У нас в избе квартируют два немца, мы ютимся на кухне и за печкой. Бабка истопила вспомогательную печку (была и такая кроме основной), закрыла трубу. Немцу показалось мало натоплено, и он подбрасывает в печку два полена. Бабка возмущенно вытаскивает их обратно, пытаясь объяснить немцу – так нельзя, угоришь. Немец бьет бабку поленом по голове, бабка падает. Дед идет к немецкому начальству, и в результате, к удивлению деда, этого немца отсылают на передовую.
Нам поселяют двух других немцев, лейтенантов. Эти довольно вежливы – и офицеры, и передовая уже далеко. Угощают нас с Люсей шоколадом. Трехлетняя Люся качается на спинке кровати и поет услышанное от немцев: «Сталину капут, Сталину капут». Немцы хохочут, бабка разъяренной тигрицей подскакивает и хорошим шлепком отправляет Люсю на кровать. Люся ревет, немец грозит бабке пальцем.
Немцы отмечают рождество. Елка, елочные игрушки, специально присланные им из Германии (потом мы сами много лет украшали ими елку). Немцы подзывают деда, наливают маленькую немецкую рюмку. Дальше точно по Шолохову (есть у него такой эпизод). Дед от рюмки отказывается, немцы насупливаются, но дед приносит граненый стакан. Немцы наливают немного, дед показывает – полный. Немцы наливают полный и с любопытством смотрят. Дед выпивает, крякает и уходит на кухню.
Вечер, немцы сидят за столом, елка еще стоит, в окно раздается стук, команда, и немцев как ветром сдувает. Это идет наше московское контрнаступление. Немцы под угрозой автомата (сам видел) успевают прихватить деда с лошадью, чтобы вез их (немецкая техника стояла – не было бензина).
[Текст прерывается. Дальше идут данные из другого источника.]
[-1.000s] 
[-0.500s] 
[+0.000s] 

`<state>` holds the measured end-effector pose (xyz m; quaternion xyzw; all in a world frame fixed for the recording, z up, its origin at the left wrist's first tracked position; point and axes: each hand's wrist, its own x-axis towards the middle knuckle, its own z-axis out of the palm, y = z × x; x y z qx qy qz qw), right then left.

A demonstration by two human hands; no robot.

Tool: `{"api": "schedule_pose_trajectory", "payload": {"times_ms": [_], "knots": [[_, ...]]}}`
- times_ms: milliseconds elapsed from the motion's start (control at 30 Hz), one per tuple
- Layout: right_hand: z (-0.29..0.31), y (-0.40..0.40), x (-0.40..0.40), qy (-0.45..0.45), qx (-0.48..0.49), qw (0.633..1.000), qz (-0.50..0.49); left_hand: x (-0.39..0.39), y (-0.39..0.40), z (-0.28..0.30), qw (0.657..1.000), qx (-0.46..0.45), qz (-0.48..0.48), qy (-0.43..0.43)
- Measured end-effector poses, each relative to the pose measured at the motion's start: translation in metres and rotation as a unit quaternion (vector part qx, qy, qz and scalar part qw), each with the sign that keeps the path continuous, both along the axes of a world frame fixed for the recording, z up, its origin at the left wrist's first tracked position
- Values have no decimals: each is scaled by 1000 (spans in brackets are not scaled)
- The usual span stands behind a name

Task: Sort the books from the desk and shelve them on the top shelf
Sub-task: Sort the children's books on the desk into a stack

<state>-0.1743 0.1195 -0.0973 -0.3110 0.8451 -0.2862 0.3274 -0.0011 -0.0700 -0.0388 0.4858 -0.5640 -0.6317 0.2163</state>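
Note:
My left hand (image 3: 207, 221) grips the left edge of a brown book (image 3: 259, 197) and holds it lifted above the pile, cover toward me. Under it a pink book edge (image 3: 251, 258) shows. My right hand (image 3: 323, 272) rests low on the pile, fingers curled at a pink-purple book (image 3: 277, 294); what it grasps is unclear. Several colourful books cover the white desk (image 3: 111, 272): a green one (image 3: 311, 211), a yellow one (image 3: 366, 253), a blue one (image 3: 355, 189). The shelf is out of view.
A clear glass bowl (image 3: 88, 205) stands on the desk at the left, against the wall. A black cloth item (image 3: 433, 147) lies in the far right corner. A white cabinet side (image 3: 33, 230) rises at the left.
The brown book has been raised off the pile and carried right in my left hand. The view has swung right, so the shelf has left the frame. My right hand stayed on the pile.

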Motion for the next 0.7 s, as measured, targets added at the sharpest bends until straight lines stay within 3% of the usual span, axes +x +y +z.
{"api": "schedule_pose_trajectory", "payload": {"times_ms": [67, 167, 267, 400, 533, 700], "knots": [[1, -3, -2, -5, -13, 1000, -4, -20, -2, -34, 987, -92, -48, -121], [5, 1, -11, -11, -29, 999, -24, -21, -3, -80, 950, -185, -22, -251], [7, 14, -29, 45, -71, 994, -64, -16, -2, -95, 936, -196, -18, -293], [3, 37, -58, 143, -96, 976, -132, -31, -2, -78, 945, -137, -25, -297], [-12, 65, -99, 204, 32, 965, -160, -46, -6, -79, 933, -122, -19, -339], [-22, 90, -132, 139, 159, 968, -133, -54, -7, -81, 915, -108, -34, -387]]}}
Дед возвращается через неделю, без лошади, без кнута и без шапки. Наш НКВД (или СмерШ) его забирает и отправляет в Калинин. Дед возвращается через два месяца, без дальнейших последствий.
Немцы только что удрали, прошли и наши лыжники в белых маскхалатах (бабка причитала «Милые!» и совала им горбушки хлеба). В ночи зловещее пламя по всему горизонту. Нашу деревню не сожгли, потому что она глухая, от станции далеко и немцы не могли подвезти бензин, да и некогда им было. Бабка тревожно мечется из избы на улицу и обратно, и снова на улицу. Я за ней, хватаю за юбку и причитаю: «Бабушка, не ходи!». Утром все население деревни бросилось грабить четыре оставленные немцами машины. В них много было добра, награбленного немцами. Я обхожу избу, ощупываю каждый уголок и гвоздик с радостным ощущением – теперь снова все мое.
Наше контрнаступление остановилось перед ржевско-вяземским выступом немцев. Ржев от нас в 40 километрах, так что мы оказались даже не во фронтовой, а в армейской военной полосе (21 армия Конева). Так фронт стоял до 1943 года, и за это время наша деревня понесла еще большие потери.